Gerçekten o tarihlerde Napolyon’un alfabeyle uğraşacak zamanı yoktu. Boğa hormonları ile beslediği cinsel güdüsü bambaşka işlerle uğraşmaktaydı!..
"Peki, Bastil'i yakan halk neredeydi?"
Bunun nedenini eğitimci düşünür "Condercet" söylemişti:
"Bozuk düzenlik ve kara baskı, işte uyandırılmadan önce özgür olan ulusların gerçeği..."
……..
Fransa'nın yaşadığı o günler, şarap içmenin "kahramanlık", tavanı basık ilkel kahvelerde oturup çene çalmanın "yurttaşlık" sayıldığı bir ortamdı.
Halkına sürekli vergi bindiren Napolyon'sa, rolünü benimsemiş bir aktör gibiydi.

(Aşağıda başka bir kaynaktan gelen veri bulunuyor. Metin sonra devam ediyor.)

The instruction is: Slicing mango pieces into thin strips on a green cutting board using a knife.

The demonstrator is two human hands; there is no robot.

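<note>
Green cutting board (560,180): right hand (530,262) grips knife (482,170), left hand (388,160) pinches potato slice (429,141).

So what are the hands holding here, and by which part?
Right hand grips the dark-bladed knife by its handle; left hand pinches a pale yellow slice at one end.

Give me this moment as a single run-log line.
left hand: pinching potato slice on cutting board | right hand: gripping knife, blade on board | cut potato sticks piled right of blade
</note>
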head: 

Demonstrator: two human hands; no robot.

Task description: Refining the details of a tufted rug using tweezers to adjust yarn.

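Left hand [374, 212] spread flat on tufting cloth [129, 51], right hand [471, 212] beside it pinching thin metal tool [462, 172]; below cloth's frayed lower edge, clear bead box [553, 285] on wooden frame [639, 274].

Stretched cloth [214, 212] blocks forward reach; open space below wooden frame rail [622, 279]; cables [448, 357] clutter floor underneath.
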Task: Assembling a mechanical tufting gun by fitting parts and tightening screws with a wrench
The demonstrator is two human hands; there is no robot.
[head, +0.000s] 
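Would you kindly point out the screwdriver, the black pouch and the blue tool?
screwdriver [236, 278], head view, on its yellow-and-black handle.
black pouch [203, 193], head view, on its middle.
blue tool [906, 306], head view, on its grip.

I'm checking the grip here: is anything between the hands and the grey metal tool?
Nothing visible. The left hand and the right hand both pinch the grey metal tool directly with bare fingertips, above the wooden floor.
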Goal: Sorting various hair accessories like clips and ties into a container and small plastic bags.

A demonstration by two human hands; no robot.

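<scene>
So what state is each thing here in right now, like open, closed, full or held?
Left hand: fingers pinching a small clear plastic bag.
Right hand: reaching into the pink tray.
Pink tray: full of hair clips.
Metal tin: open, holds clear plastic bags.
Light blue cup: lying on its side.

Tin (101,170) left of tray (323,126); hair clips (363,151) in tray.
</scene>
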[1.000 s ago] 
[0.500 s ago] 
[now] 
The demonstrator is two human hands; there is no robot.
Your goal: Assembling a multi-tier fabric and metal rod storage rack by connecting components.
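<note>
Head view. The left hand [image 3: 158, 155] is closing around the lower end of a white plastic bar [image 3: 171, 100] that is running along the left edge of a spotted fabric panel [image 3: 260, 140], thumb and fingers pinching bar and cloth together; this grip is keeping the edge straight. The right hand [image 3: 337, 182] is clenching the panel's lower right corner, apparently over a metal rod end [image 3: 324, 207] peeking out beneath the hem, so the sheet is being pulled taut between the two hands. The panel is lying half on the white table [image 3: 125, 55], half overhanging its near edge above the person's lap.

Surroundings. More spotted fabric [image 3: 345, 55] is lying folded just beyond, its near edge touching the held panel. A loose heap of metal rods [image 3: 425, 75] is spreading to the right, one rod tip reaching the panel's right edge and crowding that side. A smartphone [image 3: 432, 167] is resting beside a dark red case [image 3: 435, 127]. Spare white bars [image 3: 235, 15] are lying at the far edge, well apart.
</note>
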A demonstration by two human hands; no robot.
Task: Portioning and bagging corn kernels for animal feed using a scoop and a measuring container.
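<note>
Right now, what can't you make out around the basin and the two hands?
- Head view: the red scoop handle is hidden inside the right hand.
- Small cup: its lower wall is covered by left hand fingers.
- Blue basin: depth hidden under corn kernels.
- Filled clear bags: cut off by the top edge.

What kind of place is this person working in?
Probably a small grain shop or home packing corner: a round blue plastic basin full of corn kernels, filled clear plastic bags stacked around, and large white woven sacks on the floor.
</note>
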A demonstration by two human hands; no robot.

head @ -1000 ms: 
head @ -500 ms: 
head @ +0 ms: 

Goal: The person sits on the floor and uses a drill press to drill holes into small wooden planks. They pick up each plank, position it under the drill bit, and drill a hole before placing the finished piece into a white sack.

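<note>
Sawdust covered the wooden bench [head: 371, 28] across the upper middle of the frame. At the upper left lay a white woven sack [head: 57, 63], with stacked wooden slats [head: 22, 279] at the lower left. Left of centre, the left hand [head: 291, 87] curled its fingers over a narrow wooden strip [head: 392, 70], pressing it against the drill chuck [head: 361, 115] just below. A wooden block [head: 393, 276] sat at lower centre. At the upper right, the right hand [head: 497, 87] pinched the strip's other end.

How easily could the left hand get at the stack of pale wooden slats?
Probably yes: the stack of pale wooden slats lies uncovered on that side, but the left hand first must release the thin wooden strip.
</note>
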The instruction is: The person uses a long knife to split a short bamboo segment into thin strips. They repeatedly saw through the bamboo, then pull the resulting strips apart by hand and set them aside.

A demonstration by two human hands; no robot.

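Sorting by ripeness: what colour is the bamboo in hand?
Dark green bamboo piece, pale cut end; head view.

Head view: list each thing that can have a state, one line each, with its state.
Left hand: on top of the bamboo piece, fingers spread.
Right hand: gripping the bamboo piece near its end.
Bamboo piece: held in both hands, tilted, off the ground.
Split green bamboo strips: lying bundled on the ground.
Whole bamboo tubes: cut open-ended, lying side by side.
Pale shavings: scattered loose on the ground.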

Daha kolay yolu seçti:
"Uyanmamış Fransa'nın taze çiçeklerini yok etmek ve Avrupa'yı yangın yerine çevirmek..."
……..
Böyle bir Fransa'nın örneği bugün hala dünyada var...
Ya bizde?
"Neyin kahramanlık, neyin yurttaşlık sayıldığını anımsatmaya gerek var mı?"
Doğu'daki bir okulda, bir sırada 5 öğrenci oturuyormuş...
Kime ne?
"Öğrenimsiz özgürlük ve eşitlik, düşten başka bir şey değildir..."
Hem sonra...
"Alfabeyle uğraşacak zamanımız yok!"
************************************************
Kolsuz Yaşar'dan
En eski atamız "Yamyam" çıkmış...
"Birbirimizi yediğimizin kanıtıdır..."
***********************************************
Cuk
Karım ve ben 25 yıl çok mutlu yaşadık.
"Sonra da tanıştık..."
                                                        Rodney Dangerfield
***********************************************
Günün İncisi
Vicdanımız yanılmaz bir yargıçtır..
"Biz onu öldürmedikçe..."
                                               Balzac
*******************************************************
Özdeyiş
Bir fikir tutsağı değil, sahibi olun...
                                                         Hanri Benazus
*******************************************************
Günün Balı
Eğer dünya delikanlı olsaydı..
"İnanın yuvarlık olmazdı!"
                                                    Balthör
*********************************************************
Günün Sorusu
Yapılan bir araştırmaya göre, AKP'nin politikalarını en çok "En zenginlerle, en yoksullar" destekliyormuş.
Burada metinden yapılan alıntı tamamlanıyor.